(WHAT THIS TASK INVOLVES)
Scan the records for the string "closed", then copy each line that has it.

··· SUPPLIED DATA

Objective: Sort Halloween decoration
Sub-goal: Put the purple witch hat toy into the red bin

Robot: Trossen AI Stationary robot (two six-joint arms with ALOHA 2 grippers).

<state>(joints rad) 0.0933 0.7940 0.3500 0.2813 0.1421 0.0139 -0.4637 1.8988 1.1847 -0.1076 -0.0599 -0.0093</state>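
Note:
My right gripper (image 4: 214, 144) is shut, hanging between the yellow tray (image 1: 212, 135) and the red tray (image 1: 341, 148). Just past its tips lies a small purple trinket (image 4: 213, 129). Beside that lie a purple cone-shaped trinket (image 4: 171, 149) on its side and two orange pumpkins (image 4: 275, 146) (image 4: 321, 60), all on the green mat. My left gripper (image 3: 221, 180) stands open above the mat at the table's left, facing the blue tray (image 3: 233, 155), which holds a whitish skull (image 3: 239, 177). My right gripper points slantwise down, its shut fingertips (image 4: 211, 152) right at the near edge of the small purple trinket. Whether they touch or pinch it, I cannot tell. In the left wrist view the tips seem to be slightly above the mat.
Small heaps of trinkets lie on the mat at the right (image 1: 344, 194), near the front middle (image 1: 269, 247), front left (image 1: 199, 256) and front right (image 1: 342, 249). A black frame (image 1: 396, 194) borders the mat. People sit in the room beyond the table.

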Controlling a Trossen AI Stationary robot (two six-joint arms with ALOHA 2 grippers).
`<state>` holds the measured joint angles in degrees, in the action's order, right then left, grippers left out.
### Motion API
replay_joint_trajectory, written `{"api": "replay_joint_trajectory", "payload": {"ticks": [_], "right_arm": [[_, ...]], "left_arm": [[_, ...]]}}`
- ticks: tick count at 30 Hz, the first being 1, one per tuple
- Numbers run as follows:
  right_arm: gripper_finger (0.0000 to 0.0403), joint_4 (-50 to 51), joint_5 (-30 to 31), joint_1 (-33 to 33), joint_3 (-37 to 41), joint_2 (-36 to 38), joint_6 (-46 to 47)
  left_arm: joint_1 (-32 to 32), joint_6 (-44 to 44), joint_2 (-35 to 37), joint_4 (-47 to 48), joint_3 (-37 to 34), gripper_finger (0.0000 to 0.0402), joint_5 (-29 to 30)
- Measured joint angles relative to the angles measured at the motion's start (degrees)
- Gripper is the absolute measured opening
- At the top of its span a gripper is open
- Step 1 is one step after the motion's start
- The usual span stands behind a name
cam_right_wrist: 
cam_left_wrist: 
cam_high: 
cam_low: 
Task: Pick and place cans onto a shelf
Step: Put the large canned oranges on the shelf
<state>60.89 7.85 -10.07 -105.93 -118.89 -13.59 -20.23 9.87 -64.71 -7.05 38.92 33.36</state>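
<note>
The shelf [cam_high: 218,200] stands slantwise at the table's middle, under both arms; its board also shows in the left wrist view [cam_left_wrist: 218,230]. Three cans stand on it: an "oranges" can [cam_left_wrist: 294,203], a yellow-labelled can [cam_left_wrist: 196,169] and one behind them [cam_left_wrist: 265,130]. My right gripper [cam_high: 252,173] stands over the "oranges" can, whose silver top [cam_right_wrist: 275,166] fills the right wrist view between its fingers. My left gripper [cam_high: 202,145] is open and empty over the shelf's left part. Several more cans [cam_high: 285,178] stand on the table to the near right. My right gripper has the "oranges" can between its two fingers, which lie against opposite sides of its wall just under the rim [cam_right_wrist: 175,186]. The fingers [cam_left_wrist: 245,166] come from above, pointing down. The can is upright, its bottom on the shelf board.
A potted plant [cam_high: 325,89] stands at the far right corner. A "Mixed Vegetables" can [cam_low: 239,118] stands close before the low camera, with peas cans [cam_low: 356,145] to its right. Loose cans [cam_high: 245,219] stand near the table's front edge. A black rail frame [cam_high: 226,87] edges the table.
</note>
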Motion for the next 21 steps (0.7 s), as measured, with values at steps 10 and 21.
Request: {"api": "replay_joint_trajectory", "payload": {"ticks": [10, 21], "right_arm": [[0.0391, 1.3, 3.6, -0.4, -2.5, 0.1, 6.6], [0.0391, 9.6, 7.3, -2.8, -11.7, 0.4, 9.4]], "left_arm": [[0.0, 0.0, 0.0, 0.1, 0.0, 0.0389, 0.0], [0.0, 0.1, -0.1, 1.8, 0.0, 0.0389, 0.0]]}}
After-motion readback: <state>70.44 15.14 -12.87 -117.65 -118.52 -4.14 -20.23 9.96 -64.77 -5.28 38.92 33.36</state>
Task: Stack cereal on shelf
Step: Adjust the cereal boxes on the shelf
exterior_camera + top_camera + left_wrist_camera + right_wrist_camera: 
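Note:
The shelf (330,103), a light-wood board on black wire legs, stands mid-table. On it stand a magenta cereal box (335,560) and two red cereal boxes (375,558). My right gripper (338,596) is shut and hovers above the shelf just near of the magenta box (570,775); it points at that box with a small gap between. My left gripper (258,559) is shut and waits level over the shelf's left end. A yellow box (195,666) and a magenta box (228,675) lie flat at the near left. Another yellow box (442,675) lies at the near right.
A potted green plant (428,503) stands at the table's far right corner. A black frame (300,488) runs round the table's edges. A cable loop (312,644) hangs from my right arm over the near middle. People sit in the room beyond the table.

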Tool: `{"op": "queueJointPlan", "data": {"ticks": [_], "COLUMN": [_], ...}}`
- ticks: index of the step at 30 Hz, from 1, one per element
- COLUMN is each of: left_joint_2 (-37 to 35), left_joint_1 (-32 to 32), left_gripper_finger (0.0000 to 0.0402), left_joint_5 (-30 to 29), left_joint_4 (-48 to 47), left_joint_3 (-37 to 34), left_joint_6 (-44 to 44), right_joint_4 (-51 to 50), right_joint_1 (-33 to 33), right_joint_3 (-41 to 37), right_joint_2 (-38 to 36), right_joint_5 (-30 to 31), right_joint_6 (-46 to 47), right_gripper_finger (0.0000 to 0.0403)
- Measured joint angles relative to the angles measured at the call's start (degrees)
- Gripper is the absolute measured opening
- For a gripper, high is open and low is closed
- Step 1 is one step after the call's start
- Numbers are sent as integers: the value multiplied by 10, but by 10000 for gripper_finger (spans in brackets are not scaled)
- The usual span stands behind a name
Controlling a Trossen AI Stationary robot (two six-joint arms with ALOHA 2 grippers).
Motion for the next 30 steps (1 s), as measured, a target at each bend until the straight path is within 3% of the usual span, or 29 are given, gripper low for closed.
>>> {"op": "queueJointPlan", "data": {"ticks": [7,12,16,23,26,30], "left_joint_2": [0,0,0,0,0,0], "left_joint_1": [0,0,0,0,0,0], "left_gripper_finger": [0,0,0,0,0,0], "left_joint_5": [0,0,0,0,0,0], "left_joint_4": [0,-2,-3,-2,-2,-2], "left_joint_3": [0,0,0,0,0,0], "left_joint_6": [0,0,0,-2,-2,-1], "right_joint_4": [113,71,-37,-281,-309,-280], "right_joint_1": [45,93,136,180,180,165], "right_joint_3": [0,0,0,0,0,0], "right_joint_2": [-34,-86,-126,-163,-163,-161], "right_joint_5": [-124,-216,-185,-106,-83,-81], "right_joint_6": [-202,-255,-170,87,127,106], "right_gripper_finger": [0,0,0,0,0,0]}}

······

(SOLUTION)
- For a gripper, high is open and low is closed
Motion for the next 30 steps (1 s), as measured, a target at each bend until the straight path is within 3% of the usual span, or 29 are given, gripper low for closed.

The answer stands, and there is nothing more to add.